To make the ammeter range 1A, the current flowing through the shunt resistor is: i=;

The voltage of the parallel part is: u=igr=, then the resistor that needs to be paralleled is: r=ui==

A: Shunt resistors connected in parallel

Since it is a parallel resistor, then the internal resistance of the meter head can be equal to the voltage of the parallel resistor, and the meter head can only pass 100mA, then the current passed by the parallel resistance is 900mA (because the range is 1a=1000mA). Therefore, the equation can be obtained: according to Ohm's law, u=i*r, 1 ohm * 100 mA = r * 900 mA is obtained to r = 1 9 ohms.

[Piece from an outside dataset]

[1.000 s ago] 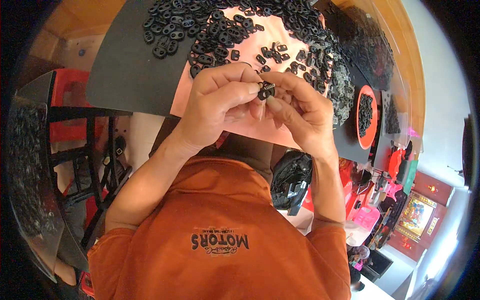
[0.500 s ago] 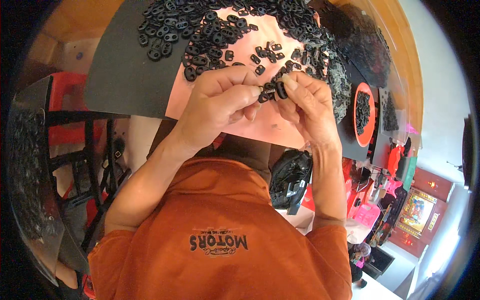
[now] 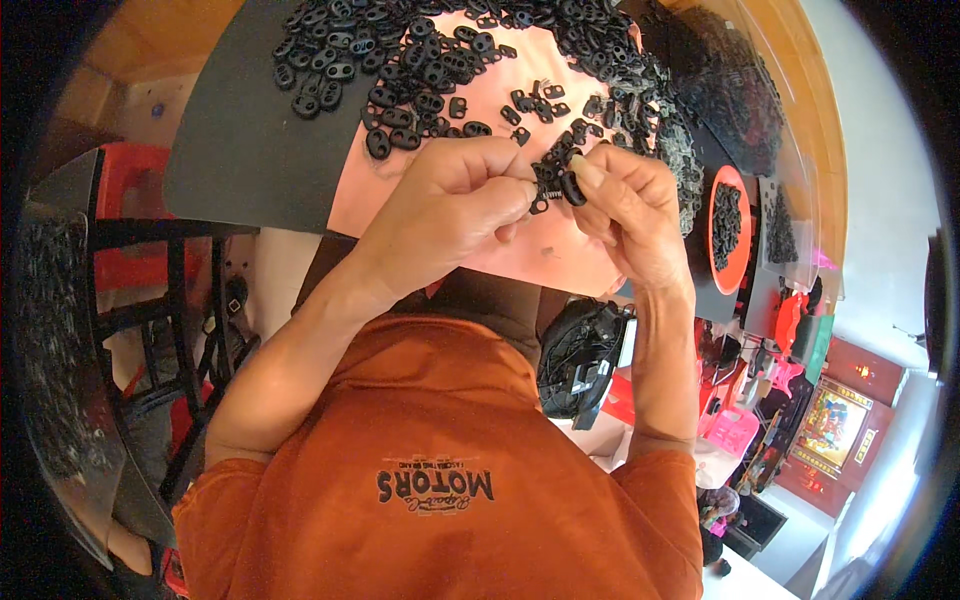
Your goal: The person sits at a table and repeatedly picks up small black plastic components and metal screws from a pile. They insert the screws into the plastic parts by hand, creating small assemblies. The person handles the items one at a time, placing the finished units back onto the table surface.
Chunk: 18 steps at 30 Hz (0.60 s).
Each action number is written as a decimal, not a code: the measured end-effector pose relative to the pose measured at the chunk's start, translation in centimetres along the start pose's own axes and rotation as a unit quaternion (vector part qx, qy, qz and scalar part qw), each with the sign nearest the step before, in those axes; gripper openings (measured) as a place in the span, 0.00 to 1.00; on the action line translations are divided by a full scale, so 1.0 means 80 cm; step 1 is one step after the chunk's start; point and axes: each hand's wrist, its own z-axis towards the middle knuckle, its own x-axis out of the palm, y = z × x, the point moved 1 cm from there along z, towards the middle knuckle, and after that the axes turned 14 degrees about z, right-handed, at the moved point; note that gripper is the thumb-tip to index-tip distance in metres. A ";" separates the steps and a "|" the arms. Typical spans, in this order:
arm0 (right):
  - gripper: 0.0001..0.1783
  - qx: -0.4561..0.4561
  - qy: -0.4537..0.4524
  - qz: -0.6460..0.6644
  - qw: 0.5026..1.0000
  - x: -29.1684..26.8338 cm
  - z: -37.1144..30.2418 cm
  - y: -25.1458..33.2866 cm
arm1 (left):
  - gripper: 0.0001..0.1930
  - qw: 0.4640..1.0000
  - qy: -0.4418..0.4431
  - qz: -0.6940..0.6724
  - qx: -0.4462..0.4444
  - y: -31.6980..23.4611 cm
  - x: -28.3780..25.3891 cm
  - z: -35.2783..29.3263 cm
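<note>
Both hands meet over a pink sheet [image 3: 480,245] on a dark table. My left hand [image 3: 465,195] is closed, thumb against the bent forefinger, pinching the small black plunger of a cord lock [image 3: 540,204]. A fine metal spring [image 3: 553,194] lies between the hands, its far end at the black outer shell [image 3: 574,188]. My right hand [image 3: 630,205] holds that shell between thumb and fingers. Whether the spring sits inside the shell, I cannot tell. Loose small black plungers [image 3: 535,103] lie just beyond the fingers. Several oval two-hole shells [image 3: 400,118] lie past my left hand.
A big heap of black shells [image 3: 330,60] covers the far left of the table. To the right lie a greyish heap of springs [image 3: 686,165] and a red dish [image 3: 731,282] of black pieces. A black-framed stool [image 3: 150,235] stands left; a black bag [image 3: 578,355] is below the table edge.
Both hands have shifted slightly right and a little toward me, still holding the plunger and the shell with the spring between them. The shell has tilted slightly.
</note>
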 end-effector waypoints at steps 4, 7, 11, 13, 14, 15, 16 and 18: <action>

It is equivalent to allowing 1A of current to pass through after parallel connection, and the flow rate of parallel connection is that in the same-parallel circuit, the resistance is inversely proportional to the current, that is, the resistance r r0 = 1 9, r = 1r0 9 = 1 9 ohms in parallel. r0 is the internal resistance.

10mA = 10000UA, because it is in parallel, so there is r1 * (10000-50) = 2000 * 50 to get r1 =.

1000*

In other words, the direct voltage at both ends of the ammeter is up to 1V without series resistance.

This is talking about parallel connection, not series connection, so the voltage at both ends of the parallel circuit is only 1V.

1V 5A=, which is the total resistance of the parallel circuit.

If we know that in a parallel circuit 1 r1 + 1 r2 = 1 r, then we may know that the shunt resistor has a resistance of 1

In practice, there is no need to be so troublesome in the calculation, and the voltage is calculated directly, and the shunt is used directly by using the parallel circuit. Then use the voltage at both ends, which is 1V, and divide it.

When the ammeter is full of deviation, its current is 1mA, then the current of 5A-1mA should flow through the shunt resistance when the range is 5A, because the ammeter head and the shunt resistance are connected in parallel, so the voltage is the same, that is to say, the current of the same voltage on 1k is 1mA, the voltage is 1V, the current on the shunt resistor is 5A-1mA, and the shunt resistance is almost equal.